Как, например, бедная миссис Олдуинкл. Вот кто никогда не мог поверить, что я не сторонник теории искусства ради искусства. «Однако же, Челайфер, – говаривала она настойчивым, требовательным тоном, – как вы можете позволять себе богохульствовать, отзываясь столь пренебрежительно о собственном таланте?» В ответ я напускал на себя свой самый египетский вид – а мне неизменно говорили, почти обвиняли в том, что я выгляжу, как таинственная египетская статуя, – и с выражением сфинкса на лице отвечал: «Но я же демократ; как я могу позволить своему таланту богохульно сказываться на моей гуманности?» Или произносил еще что-нибудь столь же туманно-загадочное. Бедная миссис Олдуинкл! Но я позволил себе забежать вперед. Мною уже упомянута миссис Олдуинкл, а вы ее не знаете.

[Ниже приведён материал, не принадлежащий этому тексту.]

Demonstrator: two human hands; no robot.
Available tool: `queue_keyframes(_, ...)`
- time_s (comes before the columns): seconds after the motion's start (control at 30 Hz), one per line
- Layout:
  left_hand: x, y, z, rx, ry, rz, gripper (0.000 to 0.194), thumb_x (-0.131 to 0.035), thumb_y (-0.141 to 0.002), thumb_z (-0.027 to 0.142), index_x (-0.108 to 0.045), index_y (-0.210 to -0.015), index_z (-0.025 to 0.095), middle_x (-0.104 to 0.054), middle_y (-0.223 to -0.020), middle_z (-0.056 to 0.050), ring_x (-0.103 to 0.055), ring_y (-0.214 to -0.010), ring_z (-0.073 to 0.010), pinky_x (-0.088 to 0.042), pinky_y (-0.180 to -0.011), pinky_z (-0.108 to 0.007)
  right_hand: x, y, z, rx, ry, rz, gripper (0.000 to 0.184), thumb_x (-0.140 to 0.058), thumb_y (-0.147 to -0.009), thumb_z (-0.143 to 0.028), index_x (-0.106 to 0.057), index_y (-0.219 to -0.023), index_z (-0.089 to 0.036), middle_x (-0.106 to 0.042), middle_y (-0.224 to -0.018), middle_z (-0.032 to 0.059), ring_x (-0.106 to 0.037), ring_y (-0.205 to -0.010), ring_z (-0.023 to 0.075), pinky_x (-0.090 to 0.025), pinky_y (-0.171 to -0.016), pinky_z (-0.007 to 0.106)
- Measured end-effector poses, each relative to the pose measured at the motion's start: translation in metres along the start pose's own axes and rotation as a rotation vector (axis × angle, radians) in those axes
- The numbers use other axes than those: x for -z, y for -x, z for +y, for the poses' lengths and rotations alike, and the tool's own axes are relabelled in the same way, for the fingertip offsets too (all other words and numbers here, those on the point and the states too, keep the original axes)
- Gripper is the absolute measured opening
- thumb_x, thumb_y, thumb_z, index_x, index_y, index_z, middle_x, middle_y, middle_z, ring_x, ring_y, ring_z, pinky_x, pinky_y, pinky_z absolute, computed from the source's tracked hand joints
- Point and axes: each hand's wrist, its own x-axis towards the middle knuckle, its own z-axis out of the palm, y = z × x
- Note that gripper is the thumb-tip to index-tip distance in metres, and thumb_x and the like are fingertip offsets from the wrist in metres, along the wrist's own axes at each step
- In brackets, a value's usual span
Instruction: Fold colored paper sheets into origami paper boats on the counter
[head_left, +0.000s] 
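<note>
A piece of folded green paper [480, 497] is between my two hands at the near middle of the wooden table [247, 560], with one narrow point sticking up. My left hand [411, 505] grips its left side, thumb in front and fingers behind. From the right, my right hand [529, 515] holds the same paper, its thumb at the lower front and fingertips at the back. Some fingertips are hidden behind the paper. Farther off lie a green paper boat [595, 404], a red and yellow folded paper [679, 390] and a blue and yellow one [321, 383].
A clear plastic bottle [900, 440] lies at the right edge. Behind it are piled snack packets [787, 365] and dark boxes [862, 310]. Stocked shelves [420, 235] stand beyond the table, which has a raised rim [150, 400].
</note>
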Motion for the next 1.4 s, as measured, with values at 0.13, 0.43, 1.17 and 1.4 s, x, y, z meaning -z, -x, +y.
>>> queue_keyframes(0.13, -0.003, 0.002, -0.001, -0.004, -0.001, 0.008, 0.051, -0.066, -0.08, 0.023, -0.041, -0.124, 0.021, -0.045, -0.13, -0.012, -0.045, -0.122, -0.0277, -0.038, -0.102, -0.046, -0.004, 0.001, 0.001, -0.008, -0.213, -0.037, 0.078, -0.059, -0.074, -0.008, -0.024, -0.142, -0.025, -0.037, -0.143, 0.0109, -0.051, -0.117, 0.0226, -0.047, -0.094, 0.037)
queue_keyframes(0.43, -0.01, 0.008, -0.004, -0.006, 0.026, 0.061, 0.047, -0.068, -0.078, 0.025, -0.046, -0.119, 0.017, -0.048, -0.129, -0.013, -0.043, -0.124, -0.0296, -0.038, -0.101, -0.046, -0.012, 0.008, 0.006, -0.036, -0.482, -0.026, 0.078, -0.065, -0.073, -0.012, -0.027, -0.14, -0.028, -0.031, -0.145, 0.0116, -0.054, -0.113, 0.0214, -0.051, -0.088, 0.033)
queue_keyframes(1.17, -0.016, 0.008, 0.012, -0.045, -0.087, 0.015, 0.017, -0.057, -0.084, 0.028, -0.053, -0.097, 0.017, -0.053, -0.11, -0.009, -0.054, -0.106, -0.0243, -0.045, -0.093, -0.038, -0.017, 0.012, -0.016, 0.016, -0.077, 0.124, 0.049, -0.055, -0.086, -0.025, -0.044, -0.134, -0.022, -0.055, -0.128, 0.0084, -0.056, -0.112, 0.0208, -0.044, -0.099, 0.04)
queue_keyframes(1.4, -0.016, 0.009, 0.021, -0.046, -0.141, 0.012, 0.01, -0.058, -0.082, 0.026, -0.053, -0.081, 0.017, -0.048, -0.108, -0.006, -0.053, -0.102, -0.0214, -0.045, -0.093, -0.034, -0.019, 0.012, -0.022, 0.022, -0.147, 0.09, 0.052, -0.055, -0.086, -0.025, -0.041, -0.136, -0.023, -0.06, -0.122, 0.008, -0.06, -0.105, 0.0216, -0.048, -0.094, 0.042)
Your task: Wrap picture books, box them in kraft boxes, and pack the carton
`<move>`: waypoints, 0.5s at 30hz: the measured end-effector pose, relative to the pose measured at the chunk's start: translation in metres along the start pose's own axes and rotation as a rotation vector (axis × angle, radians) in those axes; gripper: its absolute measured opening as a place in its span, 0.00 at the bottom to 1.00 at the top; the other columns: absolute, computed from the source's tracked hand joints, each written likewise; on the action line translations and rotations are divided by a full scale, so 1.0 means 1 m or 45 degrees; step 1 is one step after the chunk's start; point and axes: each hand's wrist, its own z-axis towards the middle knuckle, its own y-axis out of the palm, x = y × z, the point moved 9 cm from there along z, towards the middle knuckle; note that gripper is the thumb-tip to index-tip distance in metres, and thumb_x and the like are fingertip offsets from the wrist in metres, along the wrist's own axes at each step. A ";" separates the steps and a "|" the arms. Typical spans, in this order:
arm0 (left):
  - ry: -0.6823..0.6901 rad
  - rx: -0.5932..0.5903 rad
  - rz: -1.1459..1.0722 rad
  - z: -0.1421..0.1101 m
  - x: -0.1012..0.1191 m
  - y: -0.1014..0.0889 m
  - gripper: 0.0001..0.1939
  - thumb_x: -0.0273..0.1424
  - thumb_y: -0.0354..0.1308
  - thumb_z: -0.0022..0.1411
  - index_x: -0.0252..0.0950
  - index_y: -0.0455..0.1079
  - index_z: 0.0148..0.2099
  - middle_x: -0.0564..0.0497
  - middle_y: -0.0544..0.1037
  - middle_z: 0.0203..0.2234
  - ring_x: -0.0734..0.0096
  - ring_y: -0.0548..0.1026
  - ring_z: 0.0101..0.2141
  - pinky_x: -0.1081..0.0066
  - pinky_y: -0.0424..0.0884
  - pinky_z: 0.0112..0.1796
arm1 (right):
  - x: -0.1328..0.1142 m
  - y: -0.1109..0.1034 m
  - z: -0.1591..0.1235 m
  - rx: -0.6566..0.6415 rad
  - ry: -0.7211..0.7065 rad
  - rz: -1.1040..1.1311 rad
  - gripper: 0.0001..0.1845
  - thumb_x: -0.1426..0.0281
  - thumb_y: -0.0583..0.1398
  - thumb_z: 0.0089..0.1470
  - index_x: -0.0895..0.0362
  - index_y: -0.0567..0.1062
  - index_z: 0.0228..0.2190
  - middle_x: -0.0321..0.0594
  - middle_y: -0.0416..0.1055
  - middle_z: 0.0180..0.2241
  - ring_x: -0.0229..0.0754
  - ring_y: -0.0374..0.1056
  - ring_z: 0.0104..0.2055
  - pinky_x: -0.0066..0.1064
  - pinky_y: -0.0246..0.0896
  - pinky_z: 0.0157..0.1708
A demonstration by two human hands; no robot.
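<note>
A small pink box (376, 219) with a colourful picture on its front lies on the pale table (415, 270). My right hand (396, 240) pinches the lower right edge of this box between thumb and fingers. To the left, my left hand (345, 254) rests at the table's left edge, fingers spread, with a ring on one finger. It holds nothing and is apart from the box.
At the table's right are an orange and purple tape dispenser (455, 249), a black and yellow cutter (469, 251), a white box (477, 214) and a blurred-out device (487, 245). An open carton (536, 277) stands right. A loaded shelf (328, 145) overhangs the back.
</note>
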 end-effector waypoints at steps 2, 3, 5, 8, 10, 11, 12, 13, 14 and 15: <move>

Как, между прочим, и я сам до того блаженного утра в морской воде слышал только ее имя – а кто его не слышал? Конечно, миссис Олдуинкл, хозяйка салона, гостеприимная устроительница литературных вечеров и укротительница светских львов! Да она же – почти классика жанра, известна всем, как затертая цитата. Но вот только во плоти до того момента я не видел ее. Причем не потому, что она не приложила к этому усилий. Буквально за несколько месяцев до того через своего издателя я получил телеграмму: «КНЯЗЬ ПАПАДИАМАНТОПУЛОС ТОЛЬКО ЧТО ПРИБЫЛ ПОЛОН ЖЕЛАНИЯ ПОЗНАКОМИТЬСЯ ЛУЧШИМИ ПРЕДСТАВИТЕЛЯМИ ЛИТЕРАТУРНОГО ХУДОЖЕСТВЕННОГО ИНТЕЛЛЕКТУАЛЬНОГО ОБЩЕСТВА ЛОНДОНА НЕ МОГЛИ БЫ ВЫ ОТУЖИНАТЬ ВСТРЕТИТЬСЯ С НИМ ЧЕТВЕРГ ВОСЕМЬ ПЯТНАДЦАТЬ АДРЕС БЕРКЛИ-СКВЕР 112 ЛИЛИАН ОЛДУИНКЛ».